→ Exercise details:
Starting with the line that includes "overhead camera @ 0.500", write out every remaining line of the records below exactly as it appears, leaving out any images.

(Stored data entries)
____

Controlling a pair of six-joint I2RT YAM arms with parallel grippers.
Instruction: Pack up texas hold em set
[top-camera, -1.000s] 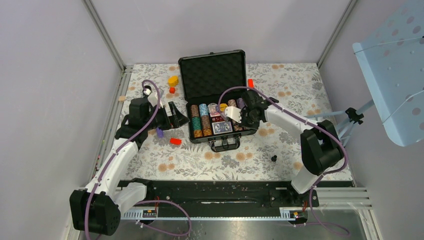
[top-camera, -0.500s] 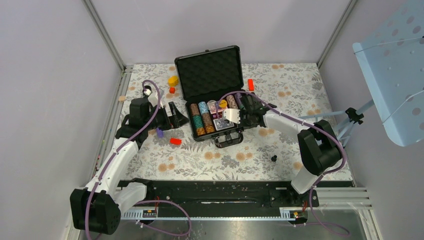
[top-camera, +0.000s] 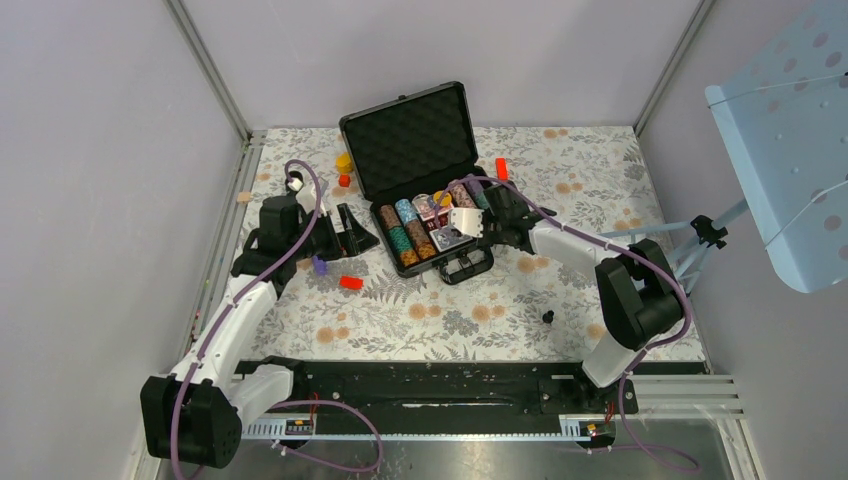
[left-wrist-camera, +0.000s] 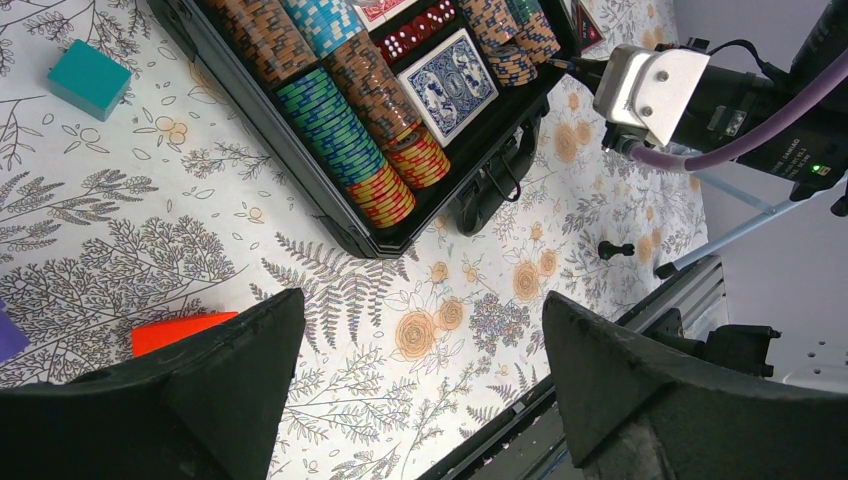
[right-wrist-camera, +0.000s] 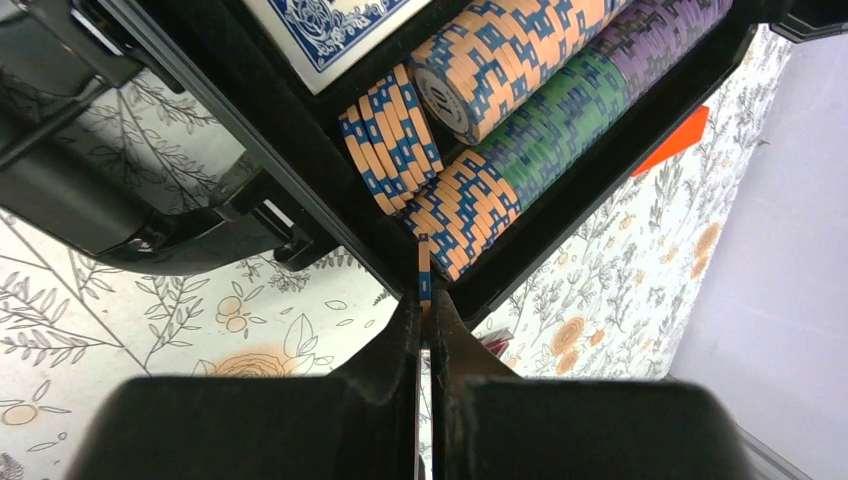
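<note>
right hand pinching poker chip, open case

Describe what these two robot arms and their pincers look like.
Both the left arm and right arm have white links, black joints and a looping purple cable. The left pincer and right pincer have black wedge-shaped fingers. A white angular housing sits at the right wrist.

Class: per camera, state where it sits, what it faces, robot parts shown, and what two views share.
Top external: high behind, facing down at table, case; left arm, right arm.
Left wrist: over table, facing chips, card deck; open left gripper.
Right wrist: at case corner; right gripper shut on single chip.
Both wrists share card deck.
</note>
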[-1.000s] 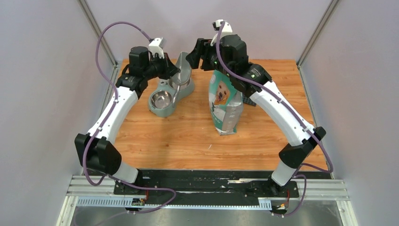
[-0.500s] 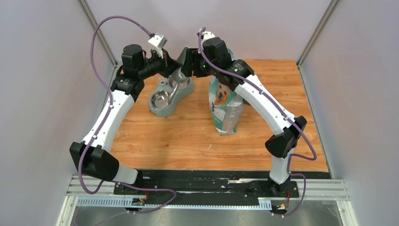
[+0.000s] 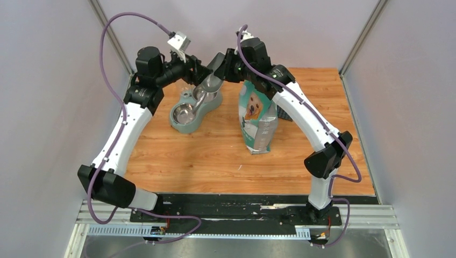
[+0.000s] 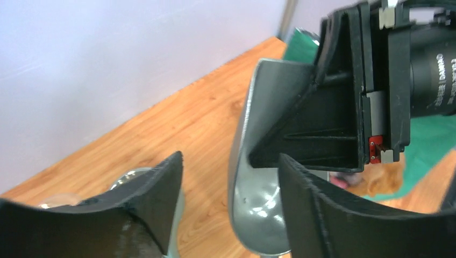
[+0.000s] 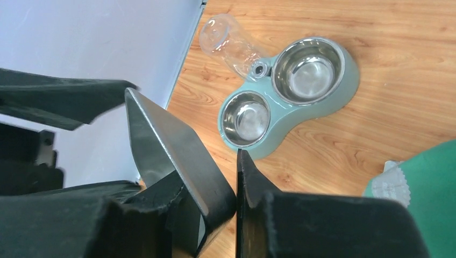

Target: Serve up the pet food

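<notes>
No pet food shows in any view. The grey metal scoop [image 3: 211, 81] hangs in the air above the feeder's far bowl, and its bowl looks bare inside in the left wrist view [image 4: 257, 204]. My right gripper [image 3: 223, 63] is shut on the scoop's handle [image 5: 177, 145], which sits pinched between its two fingers [image 5: 248, 180]. My left gripper [image 3: 197, 70] stands open beside the scoop, one finger [image 4: 156, 199] clear of it and the other [image 4: 322, 215] close against its bowl.
A green two-bowl feeder [image 3: 178, 123] with steel bowls and a clear water bottle [image 5: 228, 40] sits at the back left of the wooden table. The green-and-white dog food bag [image 3: 258, 115] stands upright just right of it. Grey walls close in on both sides.
The left gripper has let go of the scoop and opened. The right gripper came in from the right and shut on the scoop's handle, then lifted it slightly.
</notes>
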`<move>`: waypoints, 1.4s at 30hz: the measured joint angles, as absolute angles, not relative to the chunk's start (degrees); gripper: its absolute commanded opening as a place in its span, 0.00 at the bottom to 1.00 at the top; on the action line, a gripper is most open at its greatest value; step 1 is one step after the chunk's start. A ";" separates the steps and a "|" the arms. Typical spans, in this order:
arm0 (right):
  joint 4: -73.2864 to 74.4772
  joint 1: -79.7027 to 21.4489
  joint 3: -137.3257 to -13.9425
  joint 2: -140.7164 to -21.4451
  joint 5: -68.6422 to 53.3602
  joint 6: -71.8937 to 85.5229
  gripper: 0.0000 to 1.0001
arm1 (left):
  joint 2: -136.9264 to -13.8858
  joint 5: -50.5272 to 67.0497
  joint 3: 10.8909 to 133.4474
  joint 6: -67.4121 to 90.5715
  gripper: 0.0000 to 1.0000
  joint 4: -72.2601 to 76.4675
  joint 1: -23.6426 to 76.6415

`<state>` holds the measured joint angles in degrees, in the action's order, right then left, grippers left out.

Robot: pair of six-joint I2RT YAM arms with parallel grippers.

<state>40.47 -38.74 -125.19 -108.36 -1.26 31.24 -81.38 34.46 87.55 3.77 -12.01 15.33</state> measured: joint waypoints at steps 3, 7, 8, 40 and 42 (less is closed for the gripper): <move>39.64 -36.58 -123.04 -107.79 -2.79 34.98 0.00 | -80.18 28.27 87.31 7.46 0.90 -10.31 15.33; 38.98 -32.53 -120.84 -106.19 -2.94 41.06 0.00 | -77.21 21.82 85.06 11.53 0.95 -8.32 15.31; 38.89 -31.59 -120.62 -105.60 -2.85 42.94 0.00 | -76.58 20.16 84.99 12.93 0.95 -8.25 15.29; 27.77 -26.37 -117.64 -101.62 -11.60 77.47 0.00 | -76.29 24.58 76.95 58.46 0.45 20.47 17.12; 27.35 -26.37 -117.64 -101.89 -12.10 77.65 0.00 | -76.38 24.51 78.56 57.87 0.42 17.32 17.04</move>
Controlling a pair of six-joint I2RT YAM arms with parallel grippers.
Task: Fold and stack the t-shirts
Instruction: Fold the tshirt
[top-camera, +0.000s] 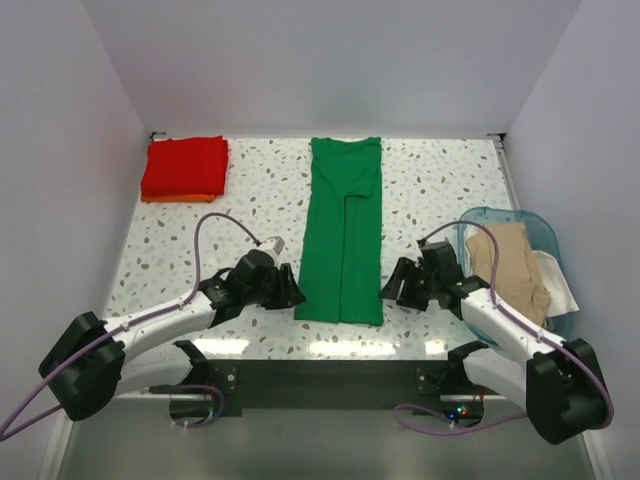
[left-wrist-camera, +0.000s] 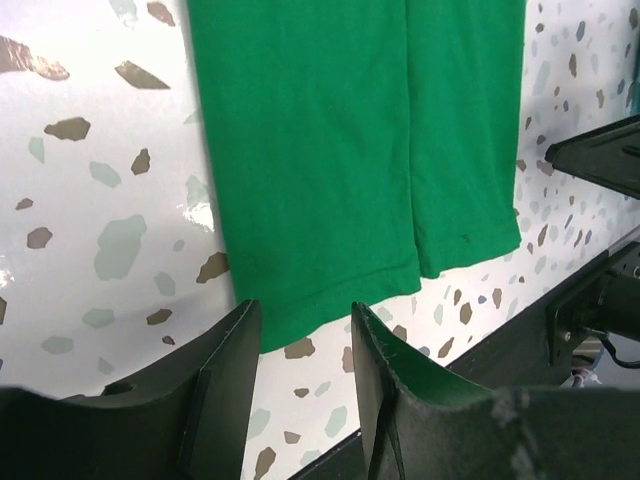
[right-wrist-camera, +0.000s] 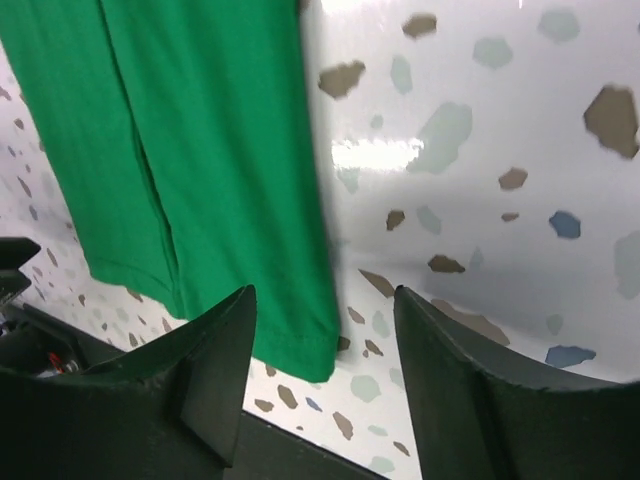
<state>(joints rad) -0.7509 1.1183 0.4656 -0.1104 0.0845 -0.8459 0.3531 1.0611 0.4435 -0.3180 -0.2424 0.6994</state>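
A white table (top-camera: 250, 200) speckled with grey and brown chips fills the middle of the top view, with plain pale walls around it. Down its centre lies the green t-shirt (top-camera: 345, 235), folded lengthwise into a long narrow strip with its collar end at the far edge and its hem at the near edge; a seam runs along its length. The left arm (top-camera: 160, 325) and the right arm (top-camera: 510, 335) reach in from the near corners toward the hem. At the right edge a see-through blue basket (top-camera: 530, 220) holds a beige t-shirt (top-camera: 510, 265) and a white t-shirt (top-camera: 557, 285), crumpled together. In the far left corner a folded red t-shirt (top-camera: 185, 165) rests on an orange t-shirt (top-camera: 160, 198), of which only a thin edge shows. The left gripper (top-camera: 288, 294) sits just beside the hem's left corner, its jaws spread and holding nothing; its wrist view shows the hem (left-wrist-camera: 330, 310) just beyond the parted fingers (left-wrist-camera: 225, 380). The right gripper (top-camera: 393, 290) stands by the hem's right corner, jaws likewise released, with the corner of the cloth (right-wrist-camera: 300, 350) in front of its fingers (right-wrist-camera: 220, 370). A purple cable (top-camera: 215, 222) loops above the left arm.
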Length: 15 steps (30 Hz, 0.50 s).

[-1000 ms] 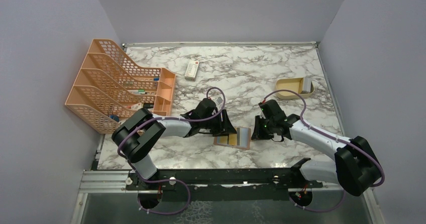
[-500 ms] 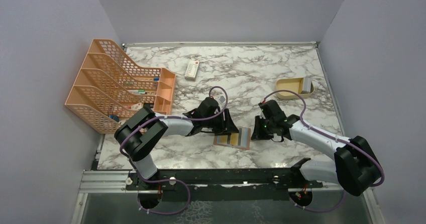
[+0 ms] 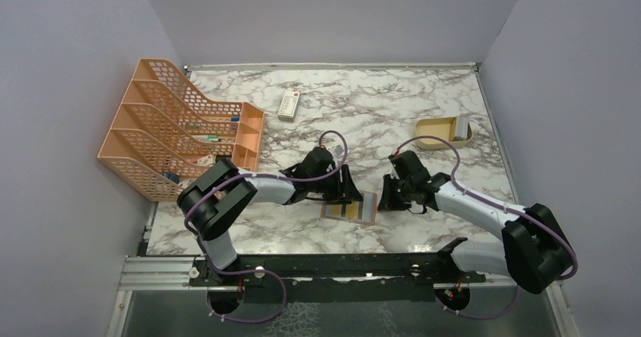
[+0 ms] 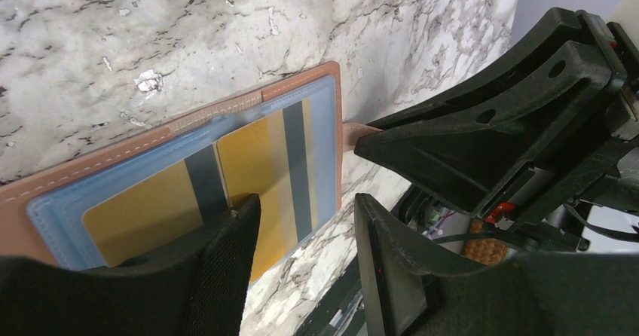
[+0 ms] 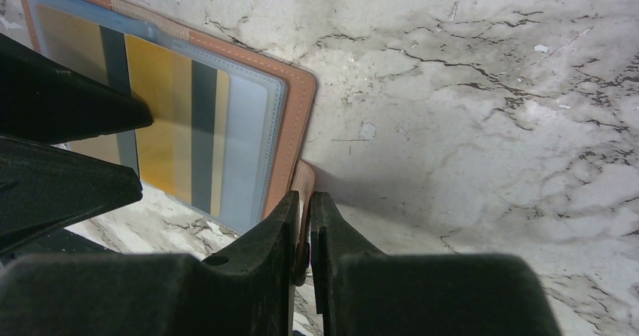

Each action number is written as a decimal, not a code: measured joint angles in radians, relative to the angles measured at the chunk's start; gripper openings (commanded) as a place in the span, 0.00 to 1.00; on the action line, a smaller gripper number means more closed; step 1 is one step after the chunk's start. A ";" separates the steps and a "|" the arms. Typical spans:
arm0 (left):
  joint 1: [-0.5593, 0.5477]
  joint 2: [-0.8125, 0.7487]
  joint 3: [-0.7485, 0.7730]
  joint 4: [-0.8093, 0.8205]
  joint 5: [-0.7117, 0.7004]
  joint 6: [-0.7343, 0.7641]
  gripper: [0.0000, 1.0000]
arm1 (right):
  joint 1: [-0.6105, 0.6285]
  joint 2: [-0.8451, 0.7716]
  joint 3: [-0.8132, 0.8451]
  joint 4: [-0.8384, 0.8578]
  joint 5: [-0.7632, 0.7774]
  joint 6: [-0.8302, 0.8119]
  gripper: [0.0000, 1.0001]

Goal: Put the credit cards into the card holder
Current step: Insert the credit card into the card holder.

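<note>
Brown leather lay nearest the arm bases: the card holder (image 3: 350,210) was spread open flat on the marble table (image 3: 378,103), between the two grippers. Two gold-yellow credit cards (image 4: 249,148) with dark stripes sat inside its clear sleeves. The left gripper (image 4: 305,223) hung over the open holder with its fingers apart, gripping nothing; one fingertip (image 4: 240,212) lay over a gold card, though contact was unclear. On the holder's right edge, the right gripper (image 5: 304,200) had its fingers nearly together, pinching the clasp tab (image 5: 304,176). Farther back stood an orange mesh rack (image 3: 181,125) at the left, a white remote (image 3: 289,104) and a tan dish (image 3: 438,134) at the right.
</note>
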 measured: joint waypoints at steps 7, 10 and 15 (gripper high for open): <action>-0.002 -0.005 0.002 -0.011 -0.002 0.002 0.54 | 0.000 0.000 0.000 0.000 0.000 0.000 0.11; -0.002 -0.027 0.010 -0.055 -0.013 0.019 0.56 | 0.000 0.000 0.000 0.001 0.000 0.000 0.11; -0.002 -0.066 0.024 -0.119 -0.048 0.050 0.57 | 0.000 0.000 -0.002 0.003 0.000 0.000 0.11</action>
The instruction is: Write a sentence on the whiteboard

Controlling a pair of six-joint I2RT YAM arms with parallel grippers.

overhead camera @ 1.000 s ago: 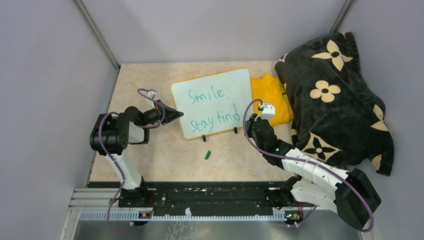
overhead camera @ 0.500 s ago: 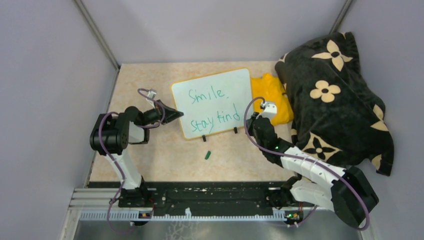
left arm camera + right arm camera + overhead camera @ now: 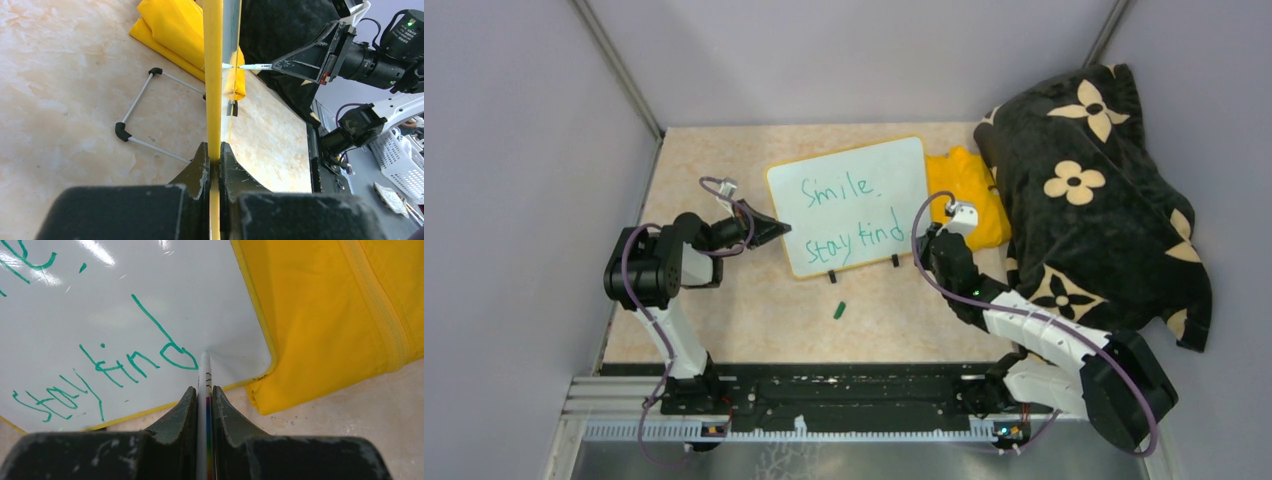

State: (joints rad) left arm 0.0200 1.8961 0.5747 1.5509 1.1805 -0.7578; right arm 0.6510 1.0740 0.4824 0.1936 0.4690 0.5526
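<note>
The whiteboard (image 3: 854, 200) stands tilted on two black feet at the table's middle, yellow-framed, with the sentence (image 3: 849, 210) in green: "Smile." above "stay kind". My left gripper (image 3: 776, 229) is shut on the board's left edge (image 3: 213, 75), seen edge-on in the left wrist view. My right gripper (image 3: 930, 247) is shut on a white marker (image 3: 204, 390). The marker's tip touches the board (image 3: 125, 300) just right of the "d" of "kind" (image 3: 177, 352), near the board's lower right corner. The marker and right gripper (image 3: 305, 57) also show in the left wrist view.
A folded yellow cloth (image 3: 969, 195) lies right of the board. A black flowered blanket (image 3: 1094, 190) heaps at the far right. A green marker cap (image 3: 838, 310) lies on the table in front of the board. The board's wire stand (image 3: 145, 115) rests behind it.
My right arm has shifted slightly to the right along the board's lower line. The left arm and the board have not moved.
</note>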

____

→ The answer:
overhead camera @ 0.500 s ago: 
left arm camera + right arm camera + overhead camera @ now: 

State: (joints rad) left arm 0.0200 1.8961 0.5747 1.5509 1.1805 -0.7578; right arm 0.6510 1.0740 0.4824 0.1936 0.4690 0.5526
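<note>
The whiteboard (image 3: 854, 200) stands tilted on two black feet at the table's middle, yellow-framed, with the sentence (image 3: 849, 210) in green: "Smile." above "stay kind". My left gripper (image 3: 776, 229) is shut on the board's left edge (image 3: 213, 75), seen edge-on in the left wrist view. My right gripper (image 3: 930, 247) is shut on a white marker (image 3: 204, 390). The marker's tip touches the board (image 3: 125, 300) just right of the "d" of "kind" (image 3: 177, 352), near the board's lower right corner. The marker and right gripper (image 3: 305, 57) also show in the left wrist view.
A folded yellow cloth (image 3: 969, 195) lies right of the board. A black flowered blanket (image 3: 1094, 190) heaps at the far right. A green marker cap (image 3: 838, 310) lies on the table in front of the board. The board's wire stand (image 3: 145, 115) rests behind it.
My right arm has shifted slightly to the right along the board's lower line. The left arm and the board have not moved.
</note>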

Nothing else is required for this exercise.